:: TASK STATEMENT ::
Only the lines from the one containing "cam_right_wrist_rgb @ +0" through the final line below belong in the output, copied exactly and without pictures.

(Beginning of INFORMATION PROVIDED)

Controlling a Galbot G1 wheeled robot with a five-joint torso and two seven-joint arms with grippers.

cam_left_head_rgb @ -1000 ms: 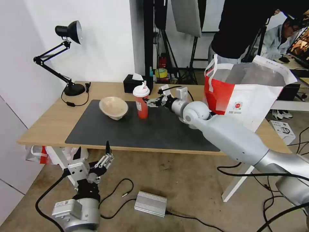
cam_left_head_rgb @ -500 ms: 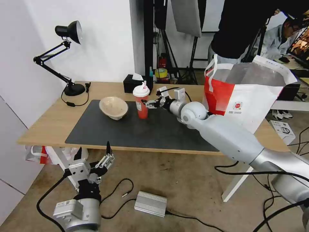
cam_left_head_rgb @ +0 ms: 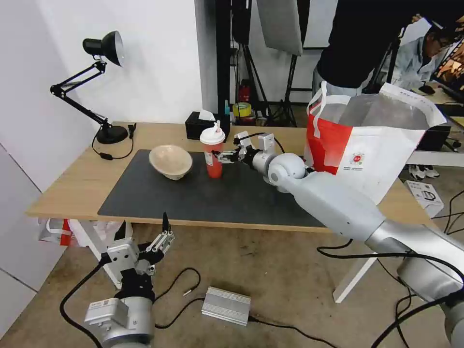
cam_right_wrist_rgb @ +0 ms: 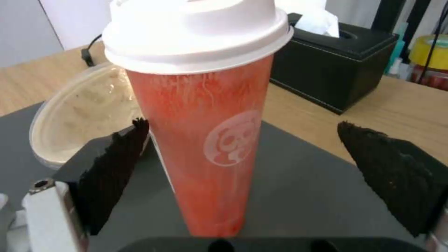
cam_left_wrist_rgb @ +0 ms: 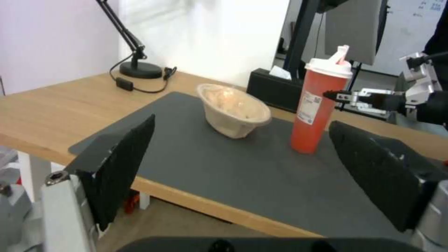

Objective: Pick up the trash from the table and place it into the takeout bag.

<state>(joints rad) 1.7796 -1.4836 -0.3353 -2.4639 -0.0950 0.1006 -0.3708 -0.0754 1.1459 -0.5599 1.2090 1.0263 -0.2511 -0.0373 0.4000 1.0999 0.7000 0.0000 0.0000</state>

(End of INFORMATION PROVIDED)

:: RESPONSE TO THE TASK ::
cam_right_wrist_rgb @ +0 ms: 
cam_left_wrist_rgb @ +0 ms: 

Objective: Pick up the trash from the table and place it into the takeout bag.

<state>(joints rad) 1.7796 -1.4836 -0.3353 -2.4639 -0.0950 0.1006 -0.3708 -0.0754 1.1459 -0.5599 1.2090 1.0263 -0.2511 -0.0373 0.4000 1.0999 0.7000 0.0000 0.0000</state>

With that, the answer is done.